9th Cir: To Avoid a Judgment Lien, Use Exemptions at this Time

time of bankruptcy filing determines homestead exemption

9th Circuit: Lien Avoidance Homestead Determined at Time of Bankruptcy Filing

If someone wants to avoid a judgment lien in bankruptcy, is the homestead exemption the one at the time the lien attached, or at the time of the bankruptcy filing? The Ninth Circuit Court of Appeals has recently weighed in, and the answer can affect thousands of dollars of liens on your home.

Why it matters

Liens in bankruptcy don’t usually go away. But there are times we bankruptcy lawyers can reduce or avoid liens.  You may have heard that the California homestead exemption got a massive increase in 2021. This protects more home equity than ever before for people filing bankruptcy.

Now couple that with the fact that some liens in bankruptcy can be avoided if they impair an exemption.  So, the bigger the exemption, the better the chances you can avoid a judgment lien and make thousands — or tens of thousands — of dollars of judgment liens disappear forever.

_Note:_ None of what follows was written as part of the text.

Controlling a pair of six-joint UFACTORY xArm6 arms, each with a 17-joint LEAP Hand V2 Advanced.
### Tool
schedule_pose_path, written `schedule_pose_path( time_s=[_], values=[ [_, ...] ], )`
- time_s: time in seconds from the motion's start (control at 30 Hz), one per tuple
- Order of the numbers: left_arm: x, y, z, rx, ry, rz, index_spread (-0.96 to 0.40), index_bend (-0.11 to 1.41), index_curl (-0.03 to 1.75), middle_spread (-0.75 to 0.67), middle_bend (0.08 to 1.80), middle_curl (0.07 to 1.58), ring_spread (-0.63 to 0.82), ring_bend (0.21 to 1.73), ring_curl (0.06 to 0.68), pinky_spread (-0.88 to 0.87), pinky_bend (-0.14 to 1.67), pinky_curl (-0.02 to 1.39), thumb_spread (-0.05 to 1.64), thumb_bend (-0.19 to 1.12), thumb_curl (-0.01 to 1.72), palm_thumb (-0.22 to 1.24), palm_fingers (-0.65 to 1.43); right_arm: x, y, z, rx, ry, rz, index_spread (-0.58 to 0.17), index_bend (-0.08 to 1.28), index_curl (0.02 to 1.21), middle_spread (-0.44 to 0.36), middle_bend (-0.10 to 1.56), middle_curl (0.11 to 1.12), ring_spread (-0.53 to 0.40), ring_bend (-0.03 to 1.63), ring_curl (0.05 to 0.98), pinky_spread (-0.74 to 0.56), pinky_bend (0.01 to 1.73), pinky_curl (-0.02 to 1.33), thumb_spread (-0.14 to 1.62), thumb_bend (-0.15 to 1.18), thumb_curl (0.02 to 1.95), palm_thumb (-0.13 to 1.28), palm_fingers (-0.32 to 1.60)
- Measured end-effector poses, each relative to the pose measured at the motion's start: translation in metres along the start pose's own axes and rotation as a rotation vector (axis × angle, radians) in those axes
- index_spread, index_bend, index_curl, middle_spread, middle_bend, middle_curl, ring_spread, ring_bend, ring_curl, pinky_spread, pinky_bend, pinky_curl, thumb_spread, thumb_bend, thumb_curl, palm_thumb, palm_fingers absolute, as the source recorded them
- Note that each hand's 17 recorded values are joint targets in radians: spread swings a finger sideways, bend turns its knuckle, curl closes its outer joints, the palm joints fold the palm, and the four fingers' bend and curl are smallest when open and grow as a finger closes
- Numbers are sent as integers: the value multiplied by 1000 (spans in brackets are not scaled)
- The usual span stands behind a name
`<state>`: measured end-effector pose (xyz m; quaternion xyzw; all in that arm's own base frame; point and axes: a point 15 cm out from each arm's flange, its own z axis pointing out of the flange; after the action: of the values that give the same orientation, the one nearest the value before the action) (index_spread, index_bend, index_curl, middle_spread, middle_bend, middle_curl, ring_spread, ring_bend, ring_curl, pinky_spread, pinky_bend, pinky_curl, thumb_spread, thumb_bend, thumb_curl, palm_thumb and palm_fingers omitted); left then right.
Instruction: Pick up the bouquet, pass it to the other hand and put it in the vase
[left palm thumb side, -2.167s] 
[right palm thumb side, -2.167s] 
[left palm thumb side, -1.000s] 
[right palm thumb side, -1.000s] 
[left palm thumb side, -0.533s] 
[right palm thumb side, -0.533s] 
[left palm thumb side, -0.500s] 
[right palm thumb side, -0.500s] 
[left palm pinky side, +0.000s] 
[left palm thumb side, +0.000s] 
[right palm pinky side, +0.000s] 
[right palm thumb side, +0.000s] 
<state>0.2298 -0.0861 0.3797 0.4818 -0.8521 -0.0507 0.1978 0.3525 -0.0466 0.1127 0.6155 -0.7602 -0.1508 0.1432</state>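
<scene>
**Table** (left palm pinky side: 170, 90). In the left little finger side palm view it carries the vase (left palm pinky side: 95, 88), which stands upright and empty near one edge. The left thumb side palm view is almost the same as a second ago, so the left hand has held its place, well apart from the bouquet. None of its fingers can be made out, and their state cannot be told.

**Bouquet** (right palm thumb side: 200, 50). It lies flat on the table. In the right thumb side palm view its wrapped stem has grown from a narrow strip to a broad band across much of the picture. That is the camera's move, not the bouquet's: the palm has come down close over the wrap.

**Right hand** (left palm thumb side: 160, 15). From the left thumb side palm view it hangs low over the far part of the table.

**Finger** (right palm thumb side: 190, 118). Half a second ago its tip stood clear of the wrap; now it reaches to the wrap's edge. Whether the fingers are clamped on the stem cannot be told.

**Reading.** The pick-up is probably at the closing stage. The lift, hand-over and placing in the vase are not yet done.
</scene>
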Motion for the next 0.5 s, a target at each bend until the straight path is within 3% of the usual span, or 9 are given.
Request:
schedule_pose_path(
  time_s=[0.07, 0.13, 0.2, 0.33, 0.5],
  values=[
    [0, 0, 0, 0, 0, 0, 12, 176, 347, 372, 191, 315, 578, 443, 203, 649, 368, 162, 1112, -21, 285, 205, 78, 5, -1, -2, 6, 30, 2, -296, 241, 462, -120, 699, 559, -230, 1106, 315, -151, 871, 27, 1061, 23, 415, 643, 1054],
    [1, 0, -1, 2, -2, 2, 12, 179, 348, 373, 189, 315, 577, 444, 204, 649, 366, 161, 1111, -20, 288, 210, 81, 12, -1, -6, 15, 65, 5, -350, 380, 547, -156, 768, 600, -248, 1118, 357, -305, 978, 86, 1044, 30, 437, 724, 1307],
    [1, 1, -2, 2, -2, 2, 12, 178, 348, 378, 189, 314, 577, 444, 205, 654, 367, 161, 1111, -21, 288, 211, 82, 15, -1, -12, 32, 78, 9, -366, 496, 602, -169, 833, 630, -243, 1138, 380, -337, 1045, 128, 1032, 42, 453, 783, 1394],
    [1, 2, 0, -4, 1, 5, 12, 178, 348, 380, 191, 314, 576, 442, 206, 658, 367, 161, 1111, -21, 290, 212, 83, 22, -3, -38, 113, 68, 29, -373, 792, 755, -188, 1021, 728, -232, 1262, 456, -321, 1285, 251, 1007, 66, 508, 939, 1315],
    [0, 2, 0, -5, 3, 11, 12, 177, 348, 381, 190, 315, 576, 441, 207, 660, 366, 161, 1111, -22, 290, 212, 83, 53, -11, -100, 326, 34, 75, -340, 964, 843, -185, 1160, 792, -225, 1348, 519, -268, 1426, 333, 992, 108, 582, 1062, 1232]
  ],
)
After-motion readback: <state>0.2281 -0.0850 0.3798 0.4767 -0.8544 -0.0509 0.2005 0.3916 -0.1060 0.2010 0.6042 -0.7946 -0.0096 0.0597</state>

It’s very common for bankruptcy attorneys to be asked to remove an old judgment lien from a property.  This can be done by reopening an old bankruptcy case where the lien then existed but wasn’t known, or filing a new case if the lien now impairs an exemption. But for a new case on an old lien, given that the homestead law just changed; there can be confusion which timing — and exemption amount — is used.

The question then is: to determine if the judgment lien impairs an exemption (a simple math problem), do we use the puny California homestead exemption at the time of the lien attaching where the lien won’t impair an exemption? Or the massively humongous homestead at the time of filing?  It will determine the very question as to whether the lien can be removed in bankruptcy.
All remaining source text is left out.